Uranium-rich Niger slips into poverty



By Boureima Hama


NIAMEY: Niger, the third-biggest uranium producer in the world and second poorest country on the planet, has slipped deeper into abject poverty as global uranium prices have plunged.

During the 1980s, uranium, a dense metal with uses ranging from nuclear fuel to yacht keels, generated 80 per cent of the country’s revenue and swelled the government’s coffers, spurring hopes the country could be relieved of its poverty.

The so-called atomic gold, Niger’s main natural resource, also allowed General Seyni Kountche, in power from 1974 to 1987, to stabilize his dictatorship with salary rises and social infrastructure projects.

With an annual production of 2,900 tons in 2001, according to the latest available figures, Niger is along with Russia the third-biggest producer of uranium in the world. The two countries both generate eight per cent of global uranium production while Canada churns out 33 per cent and Australia 21 per cent.

However, a sharp drop in uranium prices since the 1980s has cut into the country’s revenues generated by metal.

When the decline in prices began, Kountche threatened European partners to sell uranium, which can be used in making nuclear weapons, to the “devil”.

Niger’s Prime Minister Hama Amadou said on Tuesday that his country had never sold uranium to Iraq, although “in the 1980s when Iraq was not facing sanctions from the great powers, it tried to buy uranium under the aegis of bilateral cooperation.”

The price slump precipated the country’s descent into more dire poverty as uranium exports were halved from 1990 to 1999.

As early as 1990 the economic situation was so bad as to spark an armed uprising in the northern uranium producing region as well as mutinies in the armed forces.

The devaluation of the CFA franc by 50 per cent in 1990 only provided a brief glimmer of hope for the country’s economic prospects, but that too quickly faded.

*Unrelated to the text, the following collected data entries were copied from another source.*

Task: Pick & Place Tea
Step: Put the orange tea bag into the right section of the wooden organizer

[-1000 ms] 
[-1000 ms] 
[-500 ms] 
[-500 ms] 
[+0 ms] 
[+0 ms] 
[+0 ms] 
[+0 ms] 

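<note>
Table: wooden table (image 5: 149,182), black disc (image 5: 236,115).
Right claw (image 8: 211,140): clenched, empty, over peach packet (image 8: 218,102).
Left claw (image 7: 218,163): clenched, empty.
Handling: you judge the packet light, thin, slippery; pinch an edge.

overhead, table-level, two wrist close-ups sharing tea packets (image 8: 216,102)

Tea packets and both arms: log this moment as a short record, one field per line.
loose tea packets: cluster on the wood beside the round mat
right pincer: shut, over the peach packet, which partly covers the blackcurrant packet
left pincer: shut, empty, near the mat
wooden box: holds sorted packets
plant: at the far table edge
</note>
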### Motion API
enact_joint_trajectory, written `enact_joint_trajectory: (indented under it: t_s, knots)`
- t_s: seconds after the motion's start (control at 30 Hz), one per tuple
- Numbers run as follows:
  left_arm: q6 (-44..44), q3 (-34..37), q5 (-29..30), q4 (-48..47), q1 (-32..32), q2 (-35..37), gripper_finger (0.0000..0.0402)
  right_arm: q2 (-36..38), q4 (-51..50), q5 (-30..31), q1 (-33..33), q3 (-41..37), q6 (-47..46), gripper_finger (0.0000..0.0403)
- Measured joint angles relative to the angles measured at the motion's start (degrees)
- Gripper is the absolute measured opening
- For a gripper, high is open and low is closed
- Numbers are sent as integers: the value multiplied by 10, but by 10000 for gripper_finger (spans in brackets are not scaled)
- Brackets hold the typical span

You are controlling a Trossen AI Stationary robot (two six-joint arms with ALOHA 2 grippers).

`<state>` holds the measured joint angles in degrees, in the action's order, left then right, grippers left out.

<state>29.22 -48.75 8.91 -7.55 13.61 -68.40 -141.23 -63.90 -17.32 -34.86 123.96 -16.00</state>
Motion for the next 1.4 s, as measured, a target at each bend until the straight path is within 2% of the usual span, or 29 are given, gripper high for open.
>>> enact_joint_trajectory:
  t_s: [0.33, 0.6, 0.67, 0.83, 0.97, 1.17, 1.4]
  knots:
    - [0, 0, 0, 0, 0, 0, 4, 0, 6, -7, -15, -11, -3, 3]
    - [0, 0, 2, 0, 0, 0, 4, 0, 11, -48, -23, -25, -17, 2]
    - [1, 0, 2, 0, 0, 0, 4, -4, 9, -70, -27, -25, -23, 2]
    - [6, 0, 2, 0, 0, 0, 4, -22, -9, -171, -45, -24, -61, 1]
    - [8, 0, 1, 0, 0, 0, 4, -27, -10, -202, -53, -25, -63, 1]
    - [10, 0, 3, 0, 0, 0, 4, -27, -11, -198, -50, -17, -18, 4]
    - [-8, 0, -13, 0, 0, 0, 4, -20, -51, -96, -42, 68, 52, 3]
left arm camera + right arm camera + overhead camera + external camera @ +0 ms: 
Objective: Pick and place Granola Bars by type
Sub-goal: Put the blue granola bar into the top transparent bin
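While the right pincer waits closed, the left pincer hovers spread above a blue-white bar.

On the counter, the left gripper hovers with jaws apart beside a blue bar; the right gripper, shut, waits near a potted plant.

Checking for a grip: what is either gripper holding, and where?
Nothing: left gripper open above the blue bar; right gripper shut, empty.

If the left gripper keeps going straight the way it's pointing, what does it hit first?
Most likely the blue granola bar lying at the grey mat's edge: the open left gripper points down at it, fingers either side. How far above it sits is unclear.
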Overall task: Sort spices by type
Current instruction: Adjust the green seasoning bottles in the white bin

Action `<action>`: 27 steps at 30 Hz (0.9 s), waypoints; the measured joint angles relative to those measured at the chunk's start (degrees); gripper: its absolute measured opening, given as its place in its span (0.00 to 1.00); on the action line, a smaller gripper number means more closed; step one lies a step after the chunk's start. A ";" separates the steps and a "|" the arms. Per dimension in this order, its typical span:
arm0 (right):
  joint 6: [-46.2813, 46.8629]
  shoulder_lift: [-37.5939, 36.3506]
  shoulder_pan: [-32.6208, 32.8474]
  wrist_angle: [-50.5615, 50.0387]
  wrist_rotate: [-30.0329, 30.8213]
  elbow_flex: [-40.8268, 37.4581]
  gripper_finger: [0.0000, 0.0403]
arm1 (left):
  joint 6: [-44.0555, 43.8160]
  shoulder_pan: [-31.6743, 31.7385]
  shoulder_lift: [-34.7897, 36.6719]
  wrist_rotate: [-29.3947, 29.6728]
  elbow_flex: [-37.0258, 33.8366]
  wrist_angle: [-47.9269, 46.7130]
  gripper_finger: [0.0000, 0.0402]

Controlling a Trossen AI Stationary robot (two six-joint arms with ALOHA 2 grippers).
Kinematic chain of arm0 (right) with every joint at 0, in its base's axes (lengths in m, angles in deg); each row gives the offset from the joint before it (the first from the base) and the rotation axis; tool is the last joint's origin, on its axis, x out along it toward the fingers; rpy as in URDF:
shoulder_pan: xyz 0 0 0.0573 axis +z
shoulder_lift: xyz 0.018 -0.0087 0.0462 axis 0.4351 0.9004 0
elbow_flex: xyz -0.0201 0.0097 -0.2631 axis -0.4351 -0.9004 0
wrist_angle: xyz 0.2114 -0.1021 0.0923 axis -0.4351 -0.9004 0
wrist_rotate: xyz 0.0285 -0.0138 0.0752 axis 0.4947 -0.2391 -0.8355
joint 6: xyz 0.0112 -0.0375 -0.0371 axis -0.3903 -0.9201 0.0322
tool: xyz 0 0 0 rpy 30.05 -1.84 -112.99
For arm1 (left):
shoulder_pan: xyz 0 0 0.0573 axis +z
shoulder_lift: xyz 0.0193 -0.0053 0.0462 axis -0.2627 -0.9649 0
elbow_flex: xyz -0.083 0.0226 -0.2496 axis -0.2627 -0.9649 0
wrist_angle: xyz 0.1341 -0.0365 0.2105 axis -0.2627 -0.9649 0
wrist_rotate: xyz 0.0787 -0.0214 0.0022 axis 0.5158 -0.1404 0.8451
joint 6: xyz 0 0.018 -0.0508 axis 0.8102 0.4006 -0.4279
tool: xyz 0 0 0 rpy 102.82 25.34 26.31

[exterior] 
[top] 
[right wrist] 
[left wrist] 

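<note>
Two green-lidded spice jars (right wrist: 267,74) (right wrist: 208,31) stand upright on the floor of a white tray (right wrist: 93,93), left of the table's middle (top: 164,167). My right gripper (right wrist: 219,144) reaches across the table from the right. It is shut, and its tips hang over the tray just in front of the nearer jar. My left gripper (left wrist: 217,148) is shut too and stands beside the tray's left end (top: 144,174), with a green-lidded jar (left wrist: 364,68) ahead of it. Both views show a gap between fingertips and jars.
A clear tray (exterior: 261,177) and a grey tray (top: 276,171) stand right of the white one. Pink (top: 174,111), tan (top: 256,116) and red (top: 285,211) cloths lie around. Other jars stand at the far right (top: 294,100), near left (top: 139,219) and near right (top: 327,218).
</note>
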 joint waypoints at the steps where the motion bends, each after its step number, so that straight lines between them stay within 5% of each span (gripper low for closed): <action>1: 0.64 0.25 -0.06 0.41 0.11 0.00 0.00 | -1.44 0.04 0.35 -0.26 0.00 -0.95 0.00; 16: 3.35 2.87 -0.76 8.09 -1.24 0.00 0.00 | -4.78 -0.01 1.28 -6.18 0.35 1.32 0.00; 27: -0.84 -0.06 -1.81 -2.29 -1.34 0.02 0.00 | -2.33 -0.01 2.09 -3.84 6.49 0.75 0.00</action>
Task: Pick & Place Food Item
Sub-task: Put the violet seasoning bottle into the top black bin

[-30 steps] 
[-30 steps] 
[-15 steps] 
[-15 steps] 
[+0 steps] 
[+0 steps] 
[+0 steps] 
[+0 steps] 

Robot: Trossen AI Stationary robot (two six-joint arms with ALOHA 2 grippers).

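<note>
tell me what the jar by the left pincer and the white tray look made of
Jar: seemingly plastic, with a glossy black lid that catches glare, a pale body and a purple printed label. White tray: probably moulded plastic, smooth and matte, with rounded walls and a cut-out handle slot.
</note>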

“Uranium was the driving force behind growth in the economy of Niger but is now unimportant,” said Sanoussi Jackou, an economist, former minister and president of the National Office of Niger’s Mining Resources.

For more than a decade, the nation’s finances have depended on loans and foreign aid, as Niger slumped lower down the list of the world’s poorest countries.

According to the World Bank, two-thirds of the country’s population of 10 million live on less than one dollar a day.

“Uranium is now a bane for us,” said Ibrahim Yacouba, coordinator of the National Debt and Development Network. He said that during the uranium boom years the country’s debt swelled, growing from 27 billion CFA francs in 1976 to 203 billion in 1982.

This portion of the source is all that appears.